__What you need to do__
Return the run of lines below that opens with the line containing "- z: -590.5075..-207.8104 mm" and closes with the line containing "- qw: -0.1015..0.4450", keeping each one exact.
*** Opening Supplied records ***
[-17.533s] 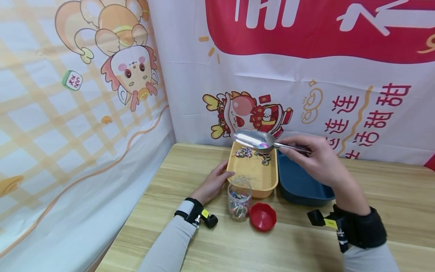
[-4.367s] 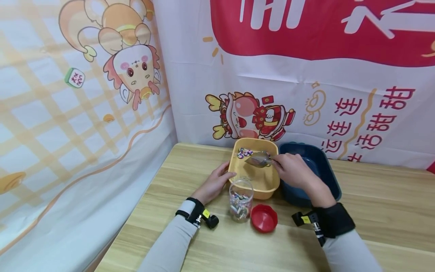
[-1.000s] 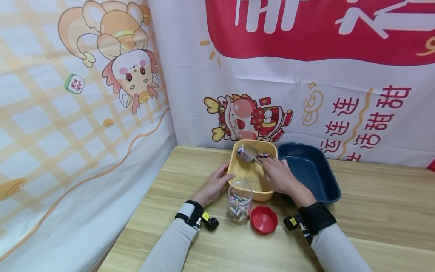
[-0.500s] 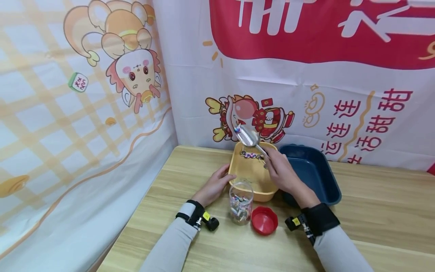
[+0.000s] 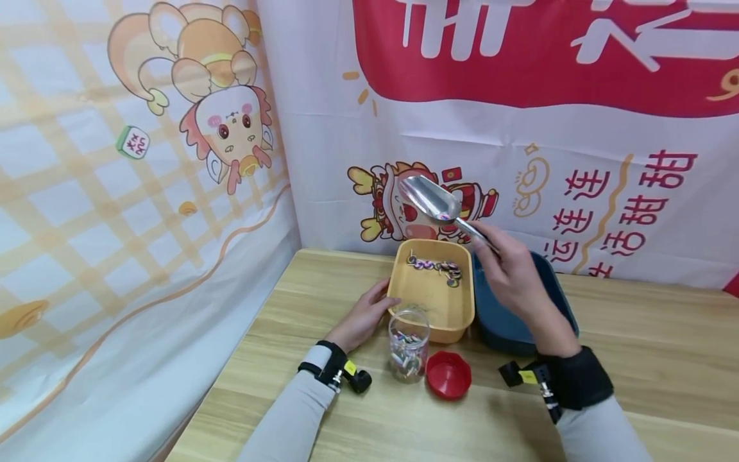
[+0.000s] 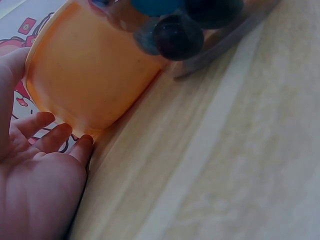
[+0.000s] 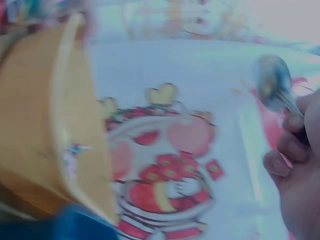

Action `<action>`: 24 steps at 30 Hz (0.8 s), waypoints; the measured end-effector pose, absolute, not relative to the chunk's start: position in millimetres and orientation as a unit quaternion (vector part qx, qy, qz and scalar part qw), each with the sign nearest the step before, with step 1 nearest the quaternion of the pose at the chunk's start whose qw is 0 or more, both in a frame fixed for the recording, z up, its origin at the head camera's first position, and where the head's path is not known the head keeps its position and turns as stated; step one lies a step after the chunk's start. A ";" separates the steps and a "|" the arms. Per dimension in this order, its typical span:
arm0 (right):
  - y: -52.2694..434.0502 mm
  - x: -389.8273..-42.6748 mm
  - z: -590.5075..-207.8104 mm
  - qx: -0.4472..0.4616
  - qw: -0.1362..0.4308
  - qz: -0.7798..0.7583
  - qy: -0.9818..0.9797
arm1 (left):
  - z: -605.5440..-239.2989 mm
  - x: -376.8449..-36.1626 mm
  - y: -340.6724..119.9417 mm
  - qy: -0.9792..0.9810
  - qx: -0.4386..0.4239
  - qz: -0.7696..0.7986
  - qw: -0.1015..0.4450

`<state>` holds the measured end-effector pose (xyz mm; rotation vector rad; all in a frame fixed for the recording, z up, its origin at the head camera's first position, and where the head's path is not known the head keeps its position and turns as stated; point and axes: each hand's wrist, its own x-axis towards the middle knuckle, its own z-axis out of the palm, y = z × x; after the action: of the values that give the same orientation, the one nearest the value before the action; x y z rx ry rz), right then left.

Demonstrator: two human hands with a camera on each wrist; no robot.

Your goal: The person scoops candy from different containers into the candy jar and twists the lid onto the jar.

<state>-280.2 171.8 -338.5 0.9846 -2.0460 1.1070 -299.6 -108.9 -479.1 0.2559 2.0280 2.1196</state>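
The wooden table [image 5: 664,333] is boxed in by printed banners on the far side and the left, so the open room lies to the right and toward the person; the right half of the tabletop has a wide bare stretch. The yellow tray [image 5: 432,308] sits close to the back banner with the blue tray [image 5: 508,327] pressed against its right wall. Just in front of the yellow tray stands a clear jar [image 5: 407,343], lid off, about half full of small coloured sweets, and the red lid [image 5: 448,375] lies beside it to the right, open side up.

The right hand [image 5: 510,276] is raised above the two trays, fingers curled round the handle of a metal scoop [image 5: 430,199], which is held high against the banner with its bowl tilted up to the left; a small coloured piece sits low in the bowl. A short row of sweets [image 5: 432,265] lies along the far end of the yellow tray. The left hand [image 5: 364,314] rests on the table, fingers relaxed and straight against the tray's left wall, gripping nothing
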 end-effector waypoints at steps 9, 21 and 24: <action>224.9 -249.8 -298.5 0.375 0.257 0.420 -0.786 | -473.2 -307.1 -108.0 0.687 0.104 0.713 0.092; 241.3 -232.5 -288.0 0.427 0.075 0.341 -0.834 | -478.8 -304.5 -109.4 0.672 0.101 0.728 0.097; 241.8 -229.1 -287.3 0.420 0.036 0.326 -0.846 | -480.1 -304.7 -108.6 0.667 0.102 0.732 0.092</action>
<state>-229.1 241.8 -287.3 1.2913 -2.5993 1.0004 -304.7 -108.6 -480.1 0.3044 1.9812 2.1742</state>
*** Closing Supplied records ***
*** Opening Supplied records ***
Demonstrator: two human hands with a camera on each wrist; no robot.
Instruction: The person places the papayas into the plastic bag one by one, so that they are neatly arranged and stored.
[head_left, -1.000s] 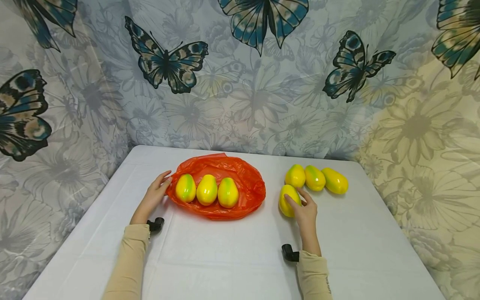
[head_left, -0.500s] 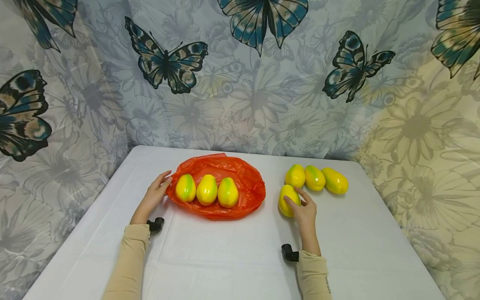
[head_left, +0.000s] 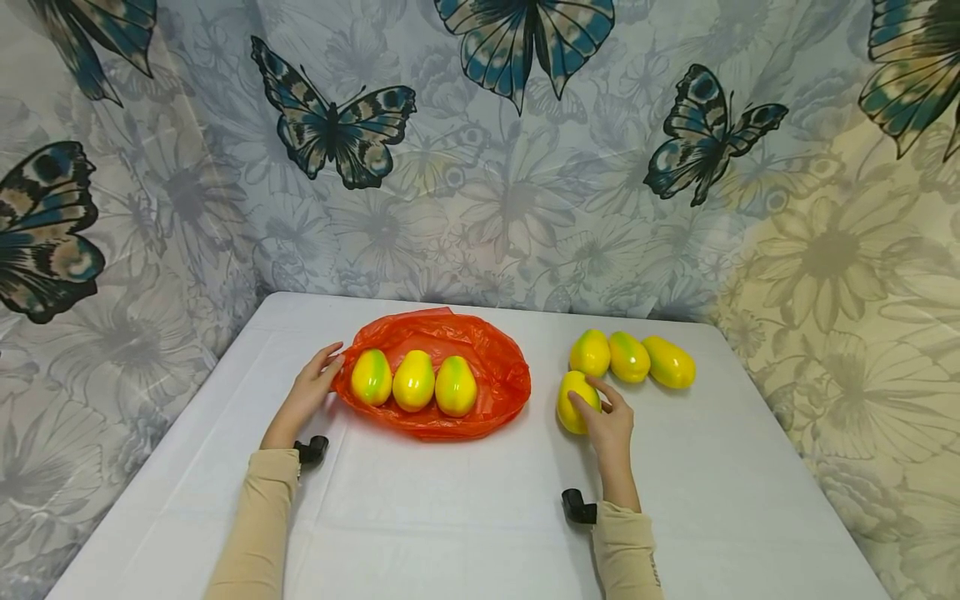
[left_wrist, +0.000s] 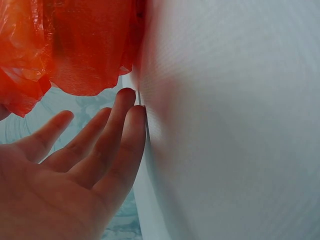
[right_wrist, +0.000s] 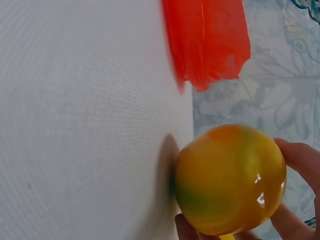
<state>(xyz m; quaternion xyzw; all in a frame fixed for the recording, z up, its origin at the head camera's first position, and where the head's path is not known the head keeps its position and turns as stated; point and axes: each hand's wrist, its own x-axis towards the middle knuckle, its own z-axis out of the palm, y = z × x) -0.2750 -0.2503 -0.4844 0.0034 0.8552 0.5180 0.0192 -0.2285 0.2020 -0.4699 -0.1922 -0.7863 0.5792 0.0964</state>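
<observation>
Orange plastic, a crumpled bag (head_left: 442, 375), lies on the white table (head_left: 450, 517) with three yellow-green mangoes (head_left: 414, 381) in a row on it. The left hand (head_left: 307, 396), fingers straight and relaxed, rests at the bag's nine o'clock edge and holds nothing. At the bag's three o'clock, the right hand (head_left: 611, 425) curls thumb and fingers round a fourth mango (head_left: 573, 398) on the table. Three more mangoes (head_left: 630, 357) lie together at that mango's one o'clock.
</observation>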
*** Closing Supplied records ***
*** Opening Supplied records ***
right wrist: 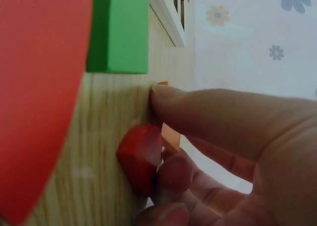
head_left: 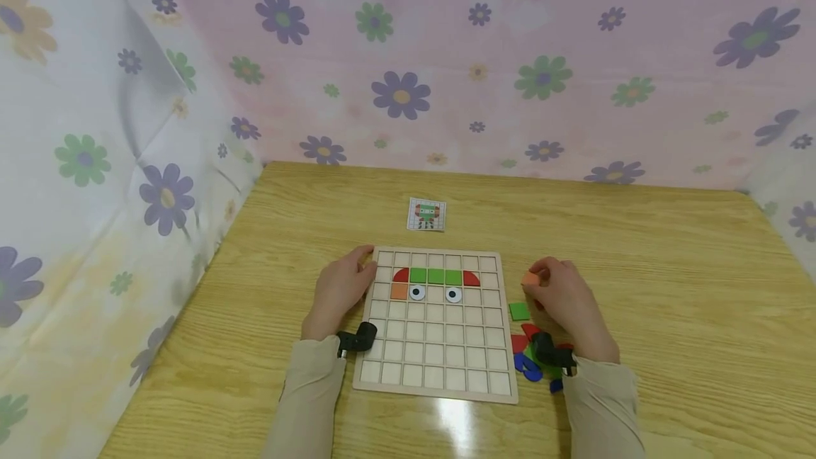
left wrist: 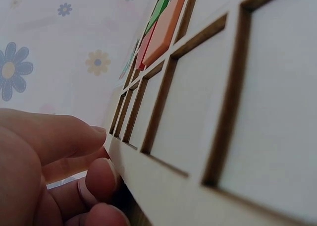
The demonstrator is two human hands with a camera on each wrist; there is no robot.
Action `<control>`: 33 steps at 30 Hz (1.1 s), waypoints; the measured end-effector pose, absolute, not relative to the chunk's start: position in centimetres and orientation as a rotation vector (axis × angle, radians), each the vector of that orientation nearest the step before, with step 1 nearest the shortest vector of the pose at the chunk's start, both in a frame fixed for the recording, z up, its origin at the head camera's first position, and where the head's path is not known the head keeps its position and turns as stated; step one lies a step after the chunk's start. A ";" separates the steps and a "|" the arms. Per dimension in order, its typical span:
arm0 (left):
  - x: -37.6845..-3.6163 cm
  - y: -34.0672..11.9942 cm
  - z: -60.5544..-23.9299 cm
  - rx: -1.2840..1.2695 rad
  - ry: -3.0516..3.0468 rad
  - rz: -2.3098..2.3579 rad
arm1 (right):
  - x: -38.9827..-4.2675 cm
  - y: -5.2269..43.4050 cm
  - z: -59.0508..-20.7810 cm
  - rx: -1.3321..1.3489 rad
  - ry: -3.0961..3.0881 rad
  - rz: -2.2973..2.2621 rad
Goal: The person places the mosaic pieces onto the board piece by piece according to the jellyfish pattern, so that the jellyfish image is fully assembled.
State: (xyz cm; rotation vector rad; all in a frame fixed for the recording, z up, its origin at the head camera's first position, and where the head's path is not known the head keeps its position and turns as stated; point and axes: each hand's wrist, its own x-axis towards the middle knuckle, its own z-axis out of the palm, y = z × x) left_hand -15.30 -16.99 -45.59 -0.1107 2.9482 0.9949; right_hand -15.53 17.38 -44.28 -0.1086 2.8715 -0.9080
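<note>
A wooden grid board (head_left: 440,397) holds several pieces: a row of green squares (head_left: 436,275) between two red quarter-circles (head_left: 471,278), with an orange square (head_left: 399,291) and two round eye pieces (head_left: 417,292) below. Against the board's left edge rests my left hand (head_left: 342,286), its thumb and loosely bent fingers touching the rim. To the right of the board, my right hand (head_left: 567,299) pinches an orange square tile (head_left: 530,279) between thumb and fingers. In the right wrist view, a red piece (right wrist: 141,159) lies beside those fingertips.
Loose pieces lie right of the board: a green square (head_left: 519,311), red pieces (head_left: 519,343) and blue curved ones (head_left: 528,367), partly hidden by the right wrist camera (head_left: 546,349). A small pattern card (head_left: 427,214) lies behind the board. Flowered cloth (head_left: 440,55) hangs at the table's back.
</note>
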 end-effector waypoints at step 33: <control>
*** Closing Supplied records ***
__Exercise answer__
  - z: -590.5075..-207.8104 mm
  - qx: -0.4472..0.4616
  - qw: -0.1362..0.4308
  - qz: -0.7798..0.7583
  - qy: -0.9818..0.9797
arm1 (left):
  - z: -605.5440..-239.2989 mm
  - x: -376.8449..-36.1626 mm
  - y: -340.6724..119.9417 mm
  - qy: -0.9792..0.9810
  - qx: -0.4386..0.4239
  - qz: -0.7696..0.7986
  - qw: -0.1015..0.4450

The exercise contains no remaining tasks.